Re: [PATCH net v2] udp: ipv4: manipulate network header of NATed UDP GRO fraglist

From: Alexander Lobakin
Date: Fri Jan 15 2021 - 12:13:56 EST


From: Dongseok Yi <dseok.yi@xxxxxxxxxxx>
Date: Fri, 15 Jan 2021 22:20:35 +0900

> UDP/IP header of UDP GROed frag_skbs are not updated even after NAT
> forwarding. Only the header of head_skb from ip_finish_output_gso ->
> skb_gso_segment is updated but following frag_skbs are not updated.
>
> A call path skb_mac_gso_segment -> inet_gso_segment ->
> udp4_ufo_fragment -> __udp_gso_segment -> __udp_gso_segment_list
> does not try to update UDP/IP header of the segment list but copy
> only the MAC header.
>
> Update dport, daddr and checksums of each skb of the segment list
> in __udp_gso_segment_list.
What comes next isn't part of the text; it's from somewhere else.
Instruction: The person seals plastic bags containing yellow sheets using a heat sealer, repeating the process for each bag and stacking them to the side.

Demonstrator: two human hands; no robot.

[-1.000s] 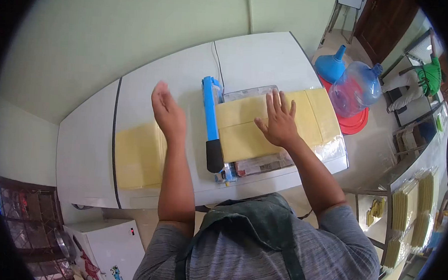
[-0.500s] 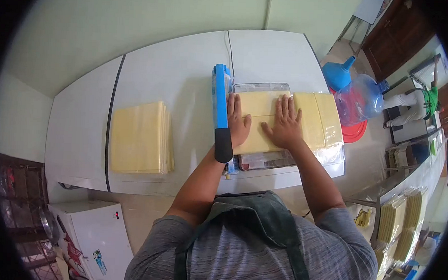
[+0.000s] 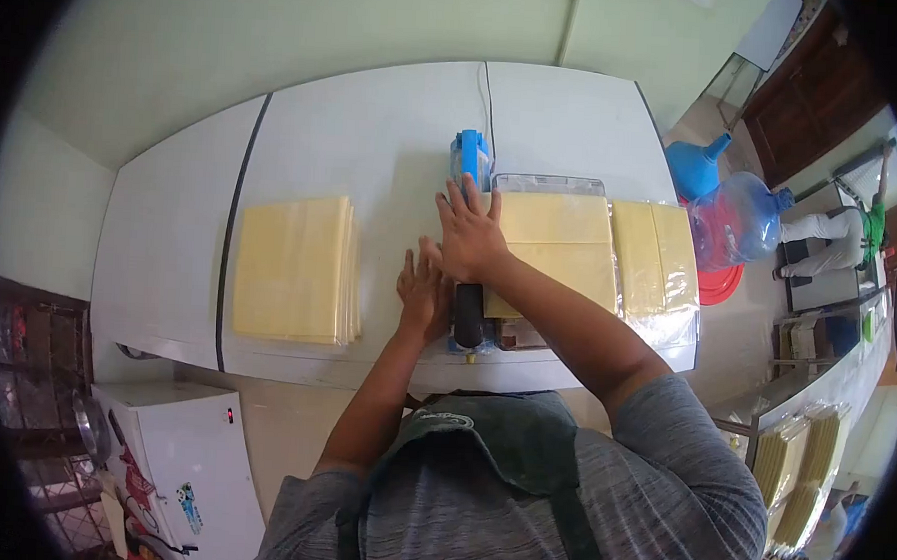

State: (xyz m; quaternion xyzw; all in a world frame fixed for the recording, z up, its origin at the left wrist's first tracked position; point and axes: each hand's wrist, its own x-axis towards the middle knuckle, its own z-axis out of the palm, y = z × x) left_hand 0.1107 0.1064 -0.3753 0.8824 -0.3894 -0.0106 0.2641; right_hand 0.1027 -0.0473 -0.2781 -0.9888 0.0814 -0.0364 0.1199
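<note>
A tabletop bag sealer (image 3: 469, 156) with a blue arm and a black handle (image 3: 469, 316) stands on the white table. My right hand (image 3: 472, 239) lies flat over the sealer's arm, fingers spread. Just left of the sealer, near its handle, is my left hand (image 3: 426, 297), open with its fingers apart; whether it touches the bag's end there is hidden. A clear plastic bag of folded yellow sheets (image 3: 555, 240) lies right of the sealer on a low tray (image 3: 553, 184), its left end reaching the sealer's arm.
On the left of the white table (image 3: 170, 238) lies a stack of bagged yellow sheets (image 3: 294, 268). Another yellow pack (image 3: 660, 259) lies at the right edge. Beyond are a large water bottle (image 3: 736, 223), a blue funnel (image 3: 694, 169) and a person in green (image 3: 851, 233).
The sealer's blue arm has come down. My right hand has moved left from the yellow pack onto the arm. My left hand has left the pack for the sealer's left side.
</note>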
It covers both SNAT and DNAT.
>
> Fixes: 9fd1ff5d2ac7 (udp: Support UDP fraglist GRO/GSO.)
> Signed-off-by: Dongseok Yi <dseok.yi@xxxxxxxxxxx>
> ---
> v1:
> Steffen Klassert said, there could be 2 options.
> https://lore.kernel.org/patchwork/patch/1362257/
> I was trying to write a quick fix, but it was not easy to forward
> segmented list. Currently, assuming DNAT only.
>
> v2:
> Per Steffen Klassert request, move the procedure from
> udp4_ufo_fragment to __udp_gso_segment_list and support SNAT.
>
> To Alexander Lobakin, I've checked your email late. Just use this
> patch as a reference. It support SNAT too, but does not support IPv6
> yet. I cannot make IPv6 header changes in __udp_gso_segment_list due
> to the file is in IPv4 directory.

I used another approach, tried to make fraglist GRO closer to plain
in terms of checksummming, as it is confusing to me why GSO packet
should have CHECKSUM_UNNECESSARY. Just let Netfilter do its mangling,
and then use classic UDP GSO magic at the end of segmentation.
I also see the idea of explicit comparing and editing of IP and UDP
headers right in __udp_gso_segment_list() rather unacceptable.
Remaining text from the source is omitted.